NOTE EN GUISE DE PROLOGUE
(...) La réussite la plus pertinente de Carn d'olla provient de l'acuité auditive, de la force et de la vraisemblance des dialogues avec laquelle Jaume Cabré travaille son roman. Le lecteur s'aperçoit que l'œuvre a été bâtie sur un carrefour de voix, dont l'une, en tant que voix off, est celle de l'auteur même qui introduit et présente les autres. La stratégie est tout un défi narratif qui a été résolu avec savoir-faire et cela donne comme résultat un roman où la langue peut être mordue à cause de sa corpulence et la vivacité des dialogues. Sur ce point concret, sur ce qu'on pourrait appeler le travail d'un tailleur de pierre sur le corps vivant de la langue, Carn d'olla, sert d'exemple aux considérations réflexives de l'auteur, presque vingt ans plus tard, lorsqu'il spécule sur l'art du langage et écrit que 'les phonèmes, les mots, les phrases, les paragraphes sont des matériaux palpitants, vivants qui s'enchaînent et prennent un rythme et une cadence propres que, et voilà le miracle, prennent une signification par eux-mêmes'.Carn d'olla nous est donc présenté comme le germe de la maturité d'un romancier qui a consolidé l'une des plus solides trajectoires de la littérature catalane contemporaine et qui s'est dévoilé, en même temps, comme un excellent scénariste de télévision.
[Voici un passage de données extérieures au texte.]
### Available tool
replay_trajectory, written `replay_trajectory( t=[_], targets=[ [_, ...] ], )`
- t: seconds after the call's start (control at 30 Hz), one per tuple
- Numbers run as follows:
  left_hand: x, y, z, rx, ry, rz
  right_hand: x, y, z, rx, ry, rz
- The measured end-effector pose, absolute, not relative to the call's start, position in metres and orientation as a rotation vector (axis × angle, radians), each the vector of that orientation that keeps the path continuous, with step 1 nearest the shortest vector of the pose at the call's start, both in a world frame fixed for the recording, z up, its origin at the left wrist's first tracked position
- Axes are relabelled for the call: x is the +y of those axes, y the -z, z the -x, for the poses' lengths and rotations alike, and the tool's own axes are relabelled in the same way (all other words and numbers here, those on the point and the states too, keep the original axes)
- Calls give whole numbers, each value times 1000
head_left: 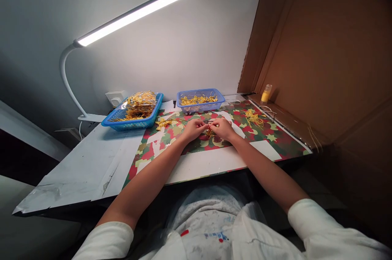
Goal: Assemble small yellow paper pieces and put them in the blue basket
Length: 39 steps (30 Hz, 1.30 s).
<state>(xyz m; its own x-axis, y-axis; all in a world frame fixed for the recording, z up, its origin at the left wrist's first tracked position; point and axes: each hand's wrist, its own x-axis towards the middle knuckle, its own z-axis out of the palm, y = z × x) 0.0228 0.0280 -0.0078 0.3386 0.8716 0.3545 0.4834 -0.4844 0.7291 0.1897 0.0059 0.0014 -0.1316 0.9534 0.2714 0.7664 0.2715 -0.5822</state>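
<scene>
"Against a pale wall (211, 43), what is lit?"

"A white counter (88, 158), partly covered by a patterned sheet (275, 139) in red, green and yellow. It is lit by a lamp (134, 14) whose bright bar is slanted upward to the right."

"Where is the work held?"

"Over the middle of the sheet. Thin dark stems (208, 121) are pinched between the closed fingertips of the left hand (194, 129) and the right hand (222, 128); the exact grip is hidden by the fingers. A yellow scrap (210, 132) is seen just below the fingertips."

"Which way are the stems pointed?"

"Sideways: their long axis is laid from left to right, roughly along the counter's back edge. Past the left hand, similar stems are stretched toward a yellow cluster (165, 123); whether these are joined to those held cannot be told."

"What is placed around?"

"At the left rear, a blue basket (131, 125) is heaped with yellow material partly covered by clear plastic. Behind the hands, the way to the wall is blocked by a periwinkle basket (200, 107) filled with yellow strands. To the right, a loose yellow bundle (253, 118) is laid on the sheet. Farther right, a small bottle (266, 95) with yellow contents is stood upright, and that side is closed off by a tall cardboard panel (324, 56)."
</scene>
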Motion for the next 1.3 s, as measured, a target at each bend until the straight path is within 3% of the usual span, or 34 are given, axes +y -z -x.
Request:
replay_trajectory(
  t=[0.87, 1.3],
  targets=[
    [23, -3, -26, 1083, -1141, -1964, 6, 1, -189, -2021, -430, 1572],
    [22, -3, -27, 1100, -1119, -1921, 10, 3, -192, -1927, -477, 1376]
  ],
)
Un écrivain avec une ouïe puissante pour le dialogue ce qui est sûrement la vertu la plus importante pour être un bon scénariste. La fluidité de cette bonté de style se promène généreusement à travers les pages de Carn d'olla et, pour nouer cela avec la considération initiale de ce papier, fait que la pluie du temps ne l'ait pas du tout endommagé. L'âme du roman, plus de vingt ans après sa parution continue à fonctionner comme le met succulent qui lui insuffla à la fin 1978.
Fragment de 'Note en guise de prologue' à Carn d’olla, collection 'Biblioteca Jaume Cabré', Proa, Barcelona, 1999.